The flip side of this is that when oligarchs fall out of favour and go into self-exile in London, their adversaries back home can use the UK authorities to exact revenge at a distance, by selectively classifying their wealth as criminal assets and ratting them out to the British authorities.
(Of course, oligarch-on-oligarch warfare isn’t limited to pitting rivals against UK tax authorities – there’s also spectacular acts of violence, including assassination by nerve agent and radioactive poison).
The Poison Spreads
A key enabler of the klept in the UK is the nation’s great law firms, with waves of mergers producing chambers that generate more than £1 billion in annual billings.
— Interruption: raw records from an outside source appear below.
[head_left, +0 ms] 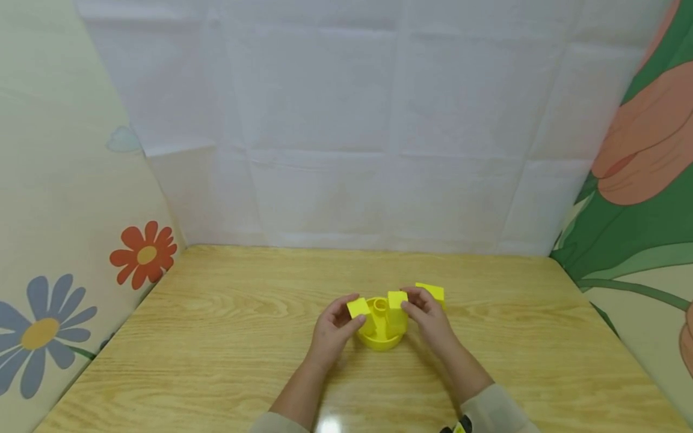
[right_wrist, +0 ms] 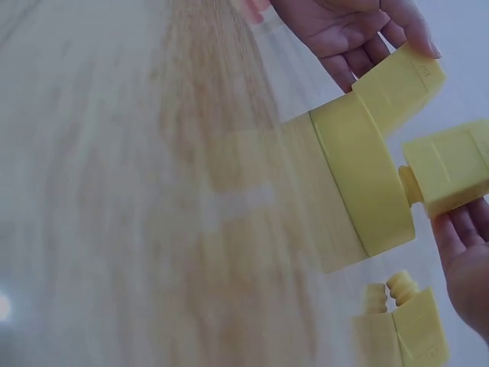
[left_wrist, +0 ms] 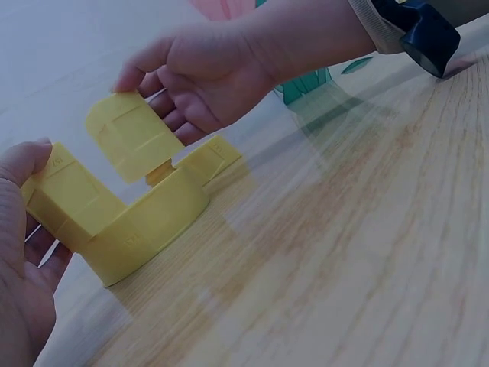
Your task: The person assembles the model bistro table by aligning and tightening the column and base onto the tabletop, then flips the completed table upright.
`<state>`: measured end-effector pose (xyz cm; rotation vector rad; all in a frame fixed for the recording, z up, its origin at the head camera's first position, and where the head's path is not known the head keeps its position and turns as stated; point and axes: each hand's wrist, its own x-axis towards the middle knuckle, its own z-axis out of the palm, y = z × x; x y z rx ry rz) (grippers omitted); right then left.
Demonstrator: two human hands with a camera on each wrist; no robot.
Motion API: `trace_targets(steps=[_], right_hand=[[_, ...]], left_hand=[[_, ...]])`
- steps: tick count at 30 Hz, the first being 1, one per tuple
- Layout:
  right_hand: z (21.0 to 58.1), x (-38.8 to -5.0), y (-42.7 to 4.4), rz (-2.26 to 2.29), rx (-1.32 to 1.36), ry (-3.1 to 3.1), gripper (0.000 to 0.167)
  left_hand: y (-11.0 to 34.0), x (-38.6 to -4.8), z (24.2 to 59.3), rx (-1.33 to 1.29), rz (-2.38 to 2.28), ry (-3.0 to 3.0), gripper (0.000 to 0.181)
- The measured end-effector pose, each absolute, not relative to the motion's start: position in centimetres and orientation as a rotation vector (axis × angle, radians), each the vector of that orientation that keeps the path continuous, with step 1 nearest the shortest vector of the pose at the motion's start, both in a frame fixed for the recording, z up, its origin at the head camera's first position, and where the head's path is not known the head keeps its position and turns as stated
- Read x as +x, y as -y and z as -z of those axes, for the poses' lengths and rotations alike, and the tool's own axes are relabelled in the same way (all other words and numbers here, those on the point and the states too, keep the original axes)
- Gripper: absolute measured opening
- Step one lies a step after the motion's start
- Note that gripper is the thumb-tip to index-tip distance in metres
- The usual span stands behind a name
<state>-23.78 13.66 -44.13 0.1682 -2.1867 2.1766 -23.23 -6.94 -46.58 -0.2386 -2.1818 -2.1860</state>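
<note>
Pale sleeves (head_left: 500, 409) come in nearest the viewer, at about four and eight o'clock of a round yellow base (head_left: 379, 344) that stands on a wood-grained desk (head_left: 243, 361), where the flat surface appears to keep it level. At nine o'clock, the left hand (head_left: 327, 337) is part-closed, thumb and fingers pinching a yellow block (head_left: 359, 308) at the base's ten o'clock, probably to steady it there. At three o'clock, the right hand (head_left: 433, 322) likewise pinches a second yellow block (head_left: 397, 300), at one o'clock, by its outer side, a grip that seems to leave the lower end free; beneath it a narrow neck (right_wrist: 410, 186) shows against the base. Whether that neck is fully seated, I cannot tell. Just beyond the right hand, at two o'clock, a third yellow block (head_left: 433, 293) lies on the desk, ungripped, perhaps set aside within reach, a ridged peg (right_wrist: 403, 285) jutting from one end.
</note>
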Motion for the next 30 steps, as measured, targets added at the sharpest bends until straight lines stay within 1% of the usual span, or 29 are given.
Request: trace_targets(steps=[4, 7, 12, 15, 18, 27, 30], right_hand=[[44.27, -23.72, -13.67, -2.232, 0.116, 2.133, 0.033], [44.37, -23.69, -13.76, -2.224, 0.112, 2.169, 0.037], [44.48, -23.74, -13.93, -2.201, 0.212, 2.278, 0.048], [44.48, -23.8, -13.94, -2.257, 0.255, 2.288, 0.051], [44.43, -23.76, -13.91, -2.336, 0.227, 2.267, 0.051], [44.82, -23.65, -14.14, -2.319, 0.127, 2.219, 0.05], [44.97, -23.5, -14.45, -2.381, 0.118, 2.161, 0.047]], left_hand=[[6.97, -23.16, 46.51, -0.229, 2.184, 2.185, 0.046], [6.97, -23.14, 46.47, -0.228, 2.18, 2.188, 0.046], [6.95, -23.17, 46.49, -0.233, 2.182, 2.182, 0.046], [6.89, -23.2, 46.5, -0.238, 2.185, 2.176, 0.046], [6.86, -23.23, 46.52, -0.246, 2.193, 2.166, 0.047], [6.98, -23.23, 46.56, -0.234, 2.192, 2.191, 0.048], [7.03, -23.2, 46.55, -0.235, 2.193, 2.193, 0.048]])
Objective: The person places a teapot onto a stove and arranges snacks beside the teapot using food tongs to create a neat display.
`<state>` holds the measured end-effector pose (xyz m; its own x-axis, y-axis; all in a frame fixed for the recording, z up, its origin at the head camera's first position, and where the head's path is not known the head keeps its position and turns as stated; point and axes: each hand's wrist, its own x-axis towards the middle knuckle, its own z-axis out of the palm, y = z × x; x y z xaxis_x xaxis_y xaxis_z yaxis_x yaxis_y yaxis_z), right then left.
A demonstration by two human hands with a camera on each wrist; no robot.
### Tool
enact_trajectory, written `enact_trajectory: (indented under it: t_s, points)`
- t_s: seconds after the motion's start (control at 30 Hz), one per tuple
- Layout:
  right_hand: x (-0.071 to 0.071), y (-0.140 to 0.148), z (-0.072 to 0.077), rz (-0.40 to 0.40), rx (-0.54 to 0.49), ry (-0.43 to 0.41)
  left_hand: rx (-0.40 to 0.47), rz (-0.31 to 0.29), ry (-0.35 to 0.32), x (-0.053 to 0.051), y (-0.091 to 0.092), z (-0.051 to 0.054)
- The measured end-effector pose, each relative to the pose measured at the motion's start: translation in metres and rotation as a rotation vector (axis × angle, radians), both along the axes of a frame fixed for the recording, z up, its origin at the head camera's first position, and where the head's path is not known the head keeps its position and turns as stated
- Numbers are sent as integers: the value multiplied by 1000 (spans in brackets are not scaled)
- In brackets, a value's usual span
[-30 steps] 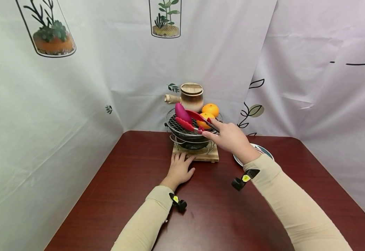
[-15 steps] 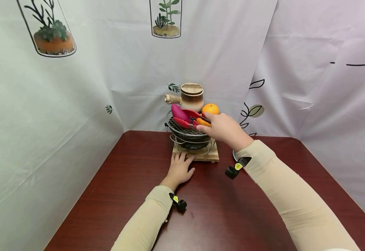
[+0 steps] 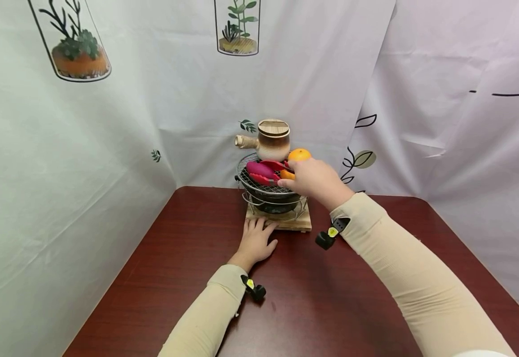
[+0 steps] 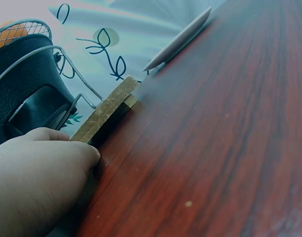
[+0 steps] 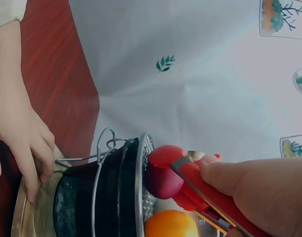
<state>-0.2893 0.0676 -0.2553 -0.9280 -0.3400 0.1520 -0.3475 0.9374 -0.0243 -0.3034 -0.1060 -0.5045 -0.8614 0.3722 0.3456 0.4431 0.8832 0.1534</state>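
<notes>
My right hand [image 3: 315, 181] grips red-tipped tongs [image 5: 203, 185], whose heads sit on either side of a purple sweet potato [image 3: 258, 170]. It lies along the wire mesh of a round black tabletop grill [image 3: 273, 204], its rounded end against the mesh in the right wrist view. Two oranges are on the same mesh: one orange [image 3: 299, 154] behind, another orange [image 3: 288, 174] partly covered by my right hand. My left hand [image 3: 254, 242] rests with extended fingers on the front edge of the wooden board [image 3: 301, 223] beneath the grill.
A lidded clay pot [image 3: 274, 146] with a side handle stands at the back of the mesh. To the right, a plate [image 4: 178, 42] lies on the red-brown table [image 3: 188, 248], mostly hidden by my right arm in the head view. White printed cloth hangs behind.
My right hand has moved left and slightly down with the tongs. The sweet potato has gone from tilted up to lying flat on the mesh. My left hand has stayed put.
</notes>
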Motion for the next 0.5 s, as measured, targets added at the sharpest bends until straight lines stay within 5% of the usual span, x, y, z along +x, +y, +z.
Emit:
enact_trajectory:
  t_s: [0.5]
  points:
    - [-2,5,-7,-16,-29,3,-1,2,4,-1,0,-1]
These firms offer full service – papering over the purchases of giant mansions; and suing the newspapers, publishers and reporters who write about them. Britain’s libel laws – much-admired by Donald Trump – are a great help here.
I’ve been on the receiving end of these threats, personally, and was forced to delete a truthful account of a billionaire’s financial stake in a firm that is implicated in human rights abuses around the world. The report cites a British journalist who estimates that “upwards of 50% of critical material about oligarchs ends up on the cutting-room floor” as newspaper lawyers force redactions of materials known to be true.
The British charitable sector is also a favourite source of reputation laundering for kleptocrats, particularly charities associated with the Royal Family, but also great universities and prominent think tanks. Charities and universities have come to depend on private money more and more over the past 20 years as austerity has starved them of public money. That makes them especially vulnerable to co-option by kleptocrats.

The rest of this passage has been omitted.